Aim of the task:
What lines of the data hold the string "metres"? Copy them all.

Supplied information:

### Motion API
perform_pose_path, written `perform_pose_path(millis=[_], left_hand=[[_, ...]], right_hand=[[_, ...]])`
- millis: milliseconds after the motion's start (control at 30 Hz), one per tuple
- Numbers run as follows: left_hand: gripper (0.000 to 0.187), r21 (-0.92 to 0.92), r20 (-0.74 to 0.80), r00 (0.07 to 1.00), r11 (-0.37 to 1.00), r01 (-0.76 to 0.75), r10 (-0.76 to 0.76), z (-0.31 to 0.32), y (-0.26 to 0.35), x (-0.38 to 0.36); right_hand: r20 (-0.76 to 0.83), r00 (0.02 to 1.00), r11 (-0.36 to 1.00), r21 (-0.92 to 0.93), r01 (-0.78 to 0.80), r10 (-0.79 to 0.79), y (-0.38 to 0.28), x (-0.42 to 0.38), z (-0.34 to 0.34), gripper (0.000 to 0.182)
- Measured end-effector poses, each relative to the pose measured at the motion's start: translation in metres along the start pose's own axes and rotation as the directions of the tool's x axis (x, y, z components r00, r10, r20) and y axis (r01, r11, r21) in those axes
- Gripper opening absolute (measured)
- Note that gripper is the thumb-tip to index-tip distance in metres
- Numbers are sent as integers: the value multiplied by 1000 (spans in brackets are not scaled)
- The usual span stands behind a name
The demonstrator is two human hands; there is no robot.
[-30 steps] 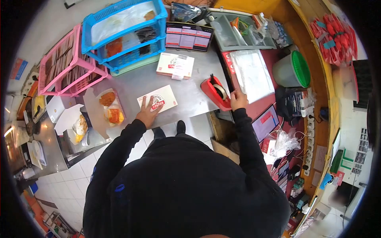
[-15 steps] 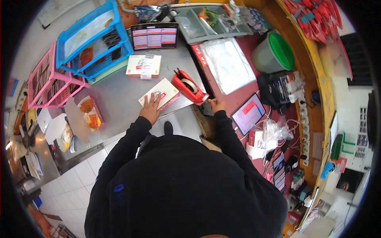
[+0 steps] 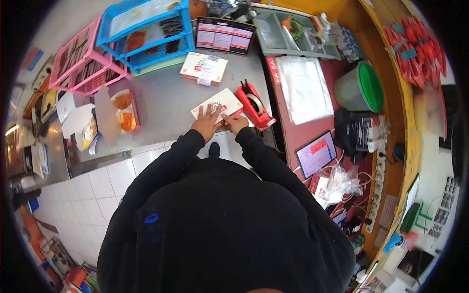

Worked solution:
- Measured end-effector poses, each relative to the pose measured at the motion's start: translation in metres along the start pose's own axes and rotation as the directions of the tool's x axis (x, y, z components r00, r10, r20) and y axis (r01, r11, r21) in those axes
- Note that gripper is the thumb-tip to index-tip distance in metres

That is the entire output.